Come andò il suo debutto teatrale?

«Lo spettacolo era nato bello ma poi Capponi lo rese veramente brutto e complicato per noi attori perché cambiava il copione ogni sera. È stata comunque una grande scuola di recitazione e il mio secondo colpo di fulmine al punto che oggi dico che amo fare più il teatro di quanto abbia amato fare il pugile».

Lo testimonia il fatto che partecipa al Napoli Teatro Festival Italia. Tra i più prestigiosi a livello mondiale. Ci racconti...

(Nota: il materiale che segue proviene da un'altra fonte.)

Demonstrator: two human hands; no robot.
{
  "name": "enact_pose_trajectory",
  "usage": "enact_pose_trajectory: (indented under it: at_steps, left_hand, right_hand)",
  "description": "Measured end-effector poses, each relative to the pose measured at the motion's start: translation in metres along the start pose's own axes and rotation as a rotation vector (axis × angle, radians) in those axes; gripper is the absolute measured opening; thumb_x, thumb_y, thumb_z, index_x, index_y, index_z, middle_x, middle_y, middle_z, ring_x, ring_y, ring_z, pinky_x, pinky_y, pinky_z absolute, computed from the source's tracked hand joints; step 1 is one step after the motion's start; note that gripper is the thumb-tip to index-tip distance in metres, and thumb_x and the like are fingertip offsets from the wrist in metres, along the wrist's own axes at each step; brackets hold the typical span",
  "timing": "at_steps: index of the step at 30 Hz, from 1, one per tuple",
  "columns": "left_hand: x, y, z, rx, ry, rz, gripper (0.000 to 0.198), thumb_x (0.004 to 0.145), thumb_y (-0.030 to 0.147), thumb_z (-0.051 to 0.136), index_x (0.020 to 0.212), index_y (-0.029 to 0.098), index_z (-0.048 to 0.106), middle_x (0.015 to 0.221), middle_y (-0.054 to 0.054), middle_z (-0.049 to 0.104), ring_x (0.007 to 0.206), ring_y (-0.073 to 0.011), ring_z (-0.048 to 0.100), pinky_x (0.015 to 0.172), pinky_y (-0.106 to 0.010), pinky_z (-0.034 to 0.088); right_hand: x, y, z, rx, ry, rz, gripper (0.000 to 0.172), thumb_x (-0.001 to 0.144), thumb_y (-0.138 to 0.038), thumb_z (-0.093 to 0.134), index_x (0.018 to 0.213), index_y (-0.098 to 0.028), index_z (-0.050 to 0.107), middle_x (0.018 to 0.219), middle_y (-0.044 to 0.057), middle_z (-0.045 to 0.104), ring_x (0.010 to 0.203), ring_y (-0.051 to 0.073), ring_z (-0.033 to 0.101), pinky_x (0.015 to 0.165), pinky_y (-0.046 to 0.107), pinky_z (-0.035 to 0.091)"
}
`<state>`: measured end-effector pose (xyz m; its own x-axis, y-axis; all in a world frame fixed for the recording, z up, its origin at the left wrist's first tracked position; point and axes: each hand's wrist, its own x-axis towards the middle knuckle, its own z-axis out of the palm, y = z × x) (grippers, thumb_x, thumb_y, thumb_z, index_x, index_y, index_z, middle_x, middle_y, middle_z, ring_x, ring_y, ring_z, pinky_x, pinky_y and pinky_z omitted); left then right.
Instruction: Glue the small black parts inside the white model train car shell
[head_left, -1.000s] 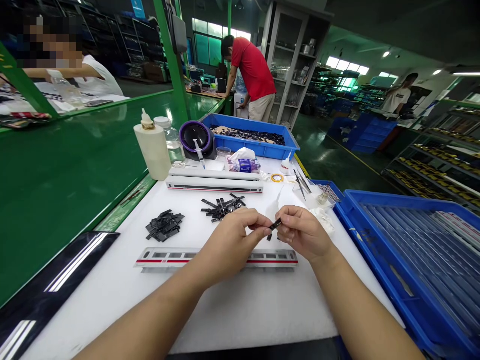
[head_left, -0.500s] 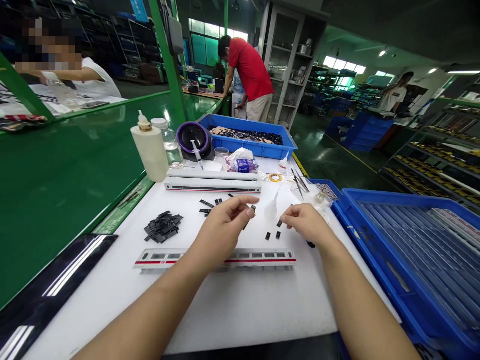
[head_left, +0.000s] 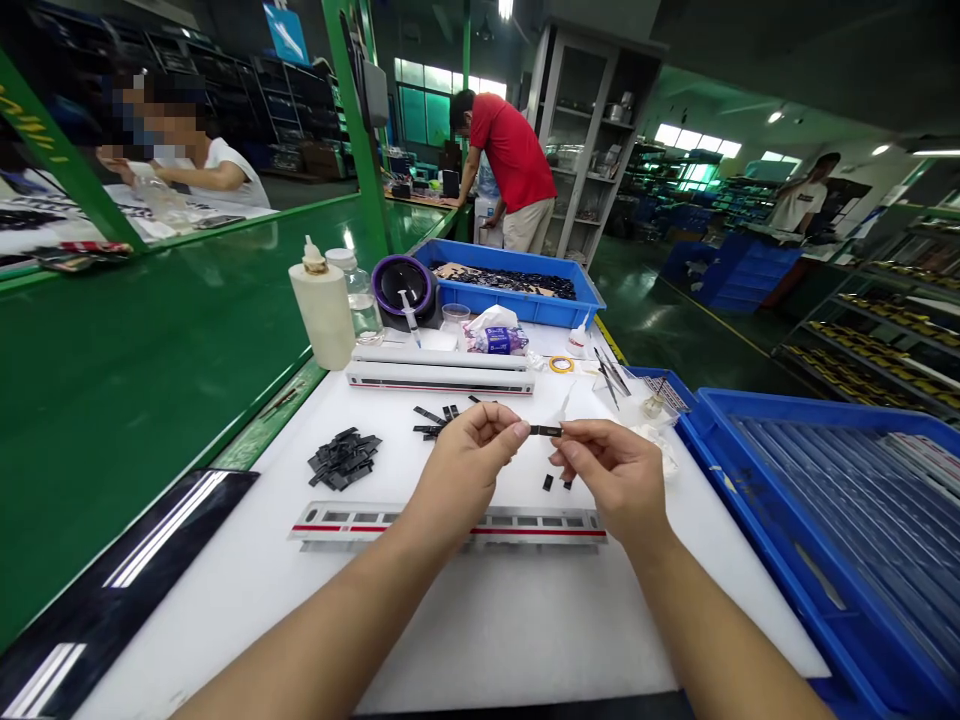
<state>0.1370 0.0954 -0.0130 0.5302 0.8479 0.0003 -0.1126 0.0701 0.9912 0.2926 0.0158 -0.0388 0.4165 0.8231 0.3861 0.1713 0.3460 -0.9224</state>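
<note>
A small black plastic strip (head_left: pixel 546 431) is held level above the white work surface, pinched at one end by my left hand (head_left: pixel 465 465) and at the other by my right hand (head_left: pixel 622 480). Fingertips cover both ends. Two small black pieces (head_left: pixel 548 482) lie below it, one partly behind my right hand. Nearer me, a white model train car body (head_left: pixel 544 533) with a red stripe lies crosswise, partly behind my left forearm. To the left is a heap of black pieces (head_left: pixel 343 460). More black strips (head_left: pixel 429 415) lie behind my left hand.
Further white car bodies (head_left: pixel 442 380) lie behind my hands. Beyond them stand a squeeze bottle (head_left: pixel 322 315), a clear jar (head_left: pixel 364 310), tissues (head_left: pixel 496 335) and a blue bin (head_left: pixel 517 300). Tweezers (head_left: pixel 611 375) and a blue tray (head_left: pixel 825 560) are at right. A person in red (head_left: pixel 514 150) bends over behind.
My right hand has lifted a small black piece off the surface and come left to my left hand. Both hands now meet at the strip. The whole view has shifted slightly.
</note>
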Motion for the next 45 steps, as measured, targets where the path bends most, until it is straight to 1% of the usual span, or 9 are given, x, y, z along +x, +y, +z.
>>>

«Nel 2014 mio nipote Fabio Rocco Oliva mi chiese di scrivere la mia biografia. Accettai a condizione che non fosse la solita storia di uno sportivo ma un romanzo a contenuti autobiografici. Nacque lo “Sparviero” che è stata considerata tra le migliori biografie di quell’anno. Fabio pensò che il romanzo potesse essere lo spunto di una drammaturgia da rappresentare in teatro. Scrisse “Patrizio vs Oliva” e la fece leggere al regista e attore Claudio Di Palma al quale piacque e la propose al direttore artistico di Napoli Teatro Festival, Ruggero Cappuccio. Anche lui l’apprezzò e la inserì nella sezione Sportopera. Lo spettacolo, con la regia di Alfonso Postiglione, prodotto da Maurizio Marino e Stefano Sarcinelli, è andato in scena a giugno dello scorso anno al Sannazaro facendo registrare una settimana di sold out. Sarcinelli, che ha registrato tutte le mie prove, vuole fare un docufilm sulla mia esperienza teatrale. È stata la mia consacrazione e ho ricevuto una standing ovation che io stesso ho dovuto fermare. Lo riproporremo a marzo al Mann e poi in giro nella prossima stagione».

Una vita dedicata allo sport, al sociale e a tanto altro. Un consiglio per i giovani?

«Lo esprimo nel mio romanzo e nel mio spettacolo. Non bisogna mai abbattersi. Vengo dal nulla e con forza, caparbietà, determinazione e rispetto dei veri valori della vita, sono diventato “qualcuno”. Da bambino mi dissero “ma è umano?”. Lo sono e chiunque, se lo crede veramente, può realizzare il suo sogno, proprio come ho fatto io».